(Required work) Count how many lines in the entries below hold the string "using", and respond with that number only.
=====
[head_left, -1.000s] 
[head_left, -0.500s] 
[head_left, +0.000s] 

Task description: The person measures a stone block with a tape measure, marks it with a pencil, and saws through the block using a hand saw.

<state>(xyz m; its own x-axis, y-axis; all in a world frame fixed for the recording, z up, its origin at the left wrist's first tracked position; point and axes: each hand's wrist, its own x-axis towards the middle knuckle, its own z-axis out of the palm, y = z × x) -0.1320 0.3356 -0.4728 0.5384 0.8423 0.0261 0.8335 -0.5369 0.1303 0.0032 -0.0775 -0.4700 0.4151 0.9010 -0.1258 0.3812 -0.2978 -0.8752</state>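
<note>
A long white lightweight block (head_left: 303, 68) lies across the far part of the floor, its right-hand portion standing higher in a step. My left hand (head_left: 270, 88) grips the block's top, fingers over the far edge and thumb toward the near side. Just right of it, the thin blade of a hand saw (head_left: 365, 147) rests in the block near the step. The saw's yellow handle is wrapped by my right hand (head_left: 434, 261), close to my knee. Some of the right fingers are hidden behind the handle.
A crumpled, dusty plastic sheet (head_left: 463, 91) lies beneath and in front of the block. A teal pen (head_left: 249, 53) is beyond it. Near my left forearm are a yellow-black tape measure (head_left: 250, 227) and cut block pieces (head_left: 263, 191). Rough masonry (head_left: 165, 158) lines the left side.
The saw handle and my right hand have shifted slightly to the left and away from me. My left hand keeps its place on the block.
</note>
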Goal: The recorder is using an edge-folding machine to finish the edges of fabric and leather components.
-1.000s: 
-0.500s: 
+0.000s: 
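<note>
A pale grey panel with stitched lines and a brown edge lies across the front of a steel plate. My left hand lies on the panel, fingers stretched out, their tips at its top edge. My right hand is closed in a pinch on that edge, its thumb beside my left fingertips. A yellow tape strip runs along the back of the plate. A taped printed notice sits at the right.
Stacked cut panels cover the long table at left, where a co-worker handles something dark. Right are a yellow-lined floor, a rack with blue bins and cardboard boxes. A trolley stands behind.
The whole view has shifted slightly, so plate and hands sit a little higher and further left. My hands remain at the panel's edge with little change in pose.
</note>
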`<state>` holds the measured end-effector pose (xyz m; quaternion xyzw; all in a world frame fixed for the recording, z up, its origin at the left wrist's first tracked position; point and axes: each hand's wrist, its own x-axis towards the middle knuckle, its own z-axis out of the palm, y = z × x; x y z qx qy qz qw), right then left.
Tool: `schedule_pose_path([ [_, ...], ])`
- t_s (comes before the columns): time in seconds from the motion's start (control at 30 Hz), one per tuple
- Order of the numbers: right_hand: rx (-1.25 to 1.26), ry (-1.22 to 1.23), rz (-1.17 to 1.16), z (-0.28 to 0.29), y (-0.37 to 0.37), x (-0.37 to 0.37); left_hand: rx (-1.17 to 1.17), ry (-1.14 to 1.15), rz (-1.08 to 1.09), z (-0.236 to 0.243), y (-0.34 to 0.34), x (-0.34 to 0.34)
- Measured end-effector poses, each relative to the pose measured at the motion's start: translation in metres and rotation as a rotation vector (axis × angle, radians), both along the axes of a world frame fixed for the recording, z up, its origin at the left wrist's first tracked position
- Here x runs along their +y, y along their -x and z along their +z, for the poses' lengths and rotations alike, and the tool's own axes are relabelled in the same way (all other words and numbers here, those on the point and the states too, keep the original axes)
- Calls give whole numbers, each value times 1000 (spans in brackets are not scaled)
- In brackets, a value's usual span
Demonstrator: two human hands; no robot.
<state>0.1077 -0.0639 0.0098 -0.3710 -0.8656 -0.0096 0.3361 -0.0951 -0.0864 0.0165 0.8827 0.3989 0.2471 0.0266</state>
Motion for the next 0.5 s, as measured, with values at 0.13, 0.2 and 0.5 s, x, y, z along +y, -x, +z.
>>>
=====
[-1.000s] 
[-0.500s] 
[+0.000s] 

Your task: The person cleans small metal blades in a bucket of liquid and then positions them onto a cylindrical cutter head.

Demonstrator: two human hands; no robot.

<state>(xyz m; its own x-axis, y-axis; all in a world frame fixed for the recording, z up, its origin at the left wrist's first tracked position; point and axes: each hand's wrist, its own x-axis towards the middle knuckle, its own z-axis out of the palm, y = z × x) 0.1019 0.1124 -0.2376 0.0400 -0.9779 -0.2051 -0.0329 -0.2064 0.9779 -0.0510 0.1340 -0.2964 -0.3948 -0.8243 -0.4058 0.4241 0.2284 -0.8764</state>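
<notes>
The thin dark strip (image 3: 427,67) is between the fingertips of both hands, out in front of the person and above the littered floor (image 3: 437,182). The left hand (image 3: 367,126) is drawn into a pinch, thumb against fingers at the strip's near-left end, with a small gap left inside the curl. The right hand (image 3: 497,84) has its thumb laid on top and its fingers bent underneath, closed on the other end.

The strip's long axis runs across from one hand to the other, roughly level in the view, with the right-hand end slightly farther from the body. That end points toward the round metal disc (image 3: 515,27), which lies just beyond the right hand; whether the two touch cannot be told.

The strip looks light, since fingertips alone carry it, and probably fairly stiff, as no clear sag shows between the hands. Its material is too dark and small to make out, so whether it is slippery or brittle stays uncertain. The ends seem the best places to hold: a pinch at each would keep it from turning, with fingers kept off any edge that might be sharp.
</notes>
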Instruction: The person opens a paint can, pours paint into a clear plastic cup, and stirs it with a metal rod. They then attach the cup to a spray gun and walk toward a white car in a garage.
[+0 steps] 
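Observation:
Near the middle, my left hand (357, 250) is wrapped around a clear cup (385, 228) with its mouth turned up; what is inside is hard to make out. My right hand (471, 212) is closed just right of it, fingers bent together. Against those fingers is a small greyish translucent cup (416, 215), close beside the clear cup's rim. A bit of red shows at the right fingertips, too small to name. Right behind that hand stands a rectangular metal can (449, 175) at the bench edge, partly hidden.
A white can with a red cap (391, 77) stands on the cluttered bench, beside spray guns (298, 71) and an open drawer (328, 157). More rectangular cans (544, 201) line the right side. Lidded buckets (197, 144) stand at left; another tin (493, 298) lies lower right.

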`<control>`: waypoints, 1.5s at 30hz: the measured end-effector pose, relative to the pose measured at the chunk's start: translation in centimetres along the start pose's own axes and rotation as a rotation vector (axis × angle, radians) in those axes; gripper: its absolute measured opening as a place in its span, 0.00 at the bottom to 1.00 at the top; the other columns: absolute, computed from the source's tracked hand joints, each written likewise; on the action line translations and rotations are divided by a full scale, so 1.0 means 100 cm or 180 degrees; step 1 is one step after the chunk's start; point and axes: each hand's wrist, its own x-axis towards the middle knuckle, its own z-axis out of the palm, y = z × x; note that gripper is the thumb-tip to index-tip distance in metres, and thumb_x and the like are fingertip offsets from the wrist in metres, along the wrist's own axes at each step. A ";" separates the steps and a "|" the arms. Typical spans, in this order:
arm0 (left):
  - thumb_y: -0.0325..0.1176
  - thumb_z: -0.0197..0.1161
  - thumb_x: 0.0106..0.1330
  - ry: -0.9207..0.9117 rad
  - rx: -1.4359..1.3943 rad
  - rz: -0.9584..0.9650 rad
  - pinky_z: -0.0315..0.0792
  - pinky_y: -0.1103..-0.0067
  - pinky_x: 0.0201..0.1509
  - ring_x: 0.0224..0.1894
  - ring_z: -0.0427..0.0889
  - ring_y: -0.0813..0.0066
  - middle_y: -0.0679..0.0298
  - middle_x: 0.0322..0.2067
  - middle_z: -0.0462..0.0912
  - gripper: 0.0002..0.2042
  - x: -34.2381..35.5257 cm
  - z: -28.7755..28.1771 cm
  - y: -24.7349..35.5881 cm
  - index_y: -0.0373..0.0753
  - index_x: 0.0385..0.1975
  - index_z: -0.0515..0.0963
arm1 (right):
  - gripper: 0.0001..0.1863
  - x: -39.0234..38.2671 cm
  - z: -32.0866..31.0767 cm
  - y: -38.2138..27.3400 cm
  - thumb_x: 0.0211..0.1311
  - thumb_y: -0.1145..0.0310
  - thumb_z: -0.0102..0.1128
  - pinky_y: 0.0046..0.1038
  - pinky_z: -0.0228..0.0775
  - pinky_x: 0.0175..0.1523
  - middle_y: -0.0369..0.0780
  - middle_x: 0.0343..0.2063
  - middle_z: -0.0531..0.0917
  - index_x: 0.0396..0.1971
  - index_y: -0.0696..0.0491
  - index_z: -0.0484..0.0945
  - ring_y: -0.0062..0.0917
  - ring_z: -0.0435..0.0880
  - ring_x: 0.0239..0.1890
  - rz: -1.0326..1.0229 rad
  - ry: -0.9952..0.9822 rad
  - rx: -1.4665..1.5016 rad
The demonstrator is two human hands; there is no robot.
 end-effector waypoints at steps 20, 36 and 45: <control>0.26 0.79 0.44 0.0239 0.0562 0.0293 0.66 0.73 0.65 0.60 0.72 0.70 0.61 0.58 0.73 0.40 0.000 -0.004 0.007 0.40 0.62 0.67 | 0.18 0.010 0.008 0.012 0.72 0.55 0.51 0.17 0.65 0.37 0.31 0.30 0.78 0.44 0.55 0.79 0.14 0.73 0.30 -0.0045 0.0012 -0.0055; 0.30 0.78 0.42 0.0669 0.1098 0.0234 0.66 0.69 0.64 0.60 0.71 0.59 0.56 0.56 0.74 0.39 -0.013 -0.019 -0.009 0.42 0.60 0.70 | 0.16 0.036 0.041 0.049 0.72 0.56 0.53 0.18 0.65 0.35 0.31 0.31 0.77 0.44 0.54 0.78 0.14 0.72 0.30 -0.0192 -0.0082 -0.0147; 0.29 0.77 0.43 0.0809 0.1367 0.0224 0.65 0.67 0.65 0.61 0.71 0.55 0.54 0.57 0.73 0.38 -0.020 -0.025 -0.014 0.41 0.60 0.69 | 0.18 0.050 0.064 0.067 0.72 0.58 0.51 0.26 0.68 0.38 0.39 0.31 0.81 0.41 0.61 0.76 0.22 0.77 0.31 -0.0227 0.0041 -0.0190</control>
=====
(Exercise response) 2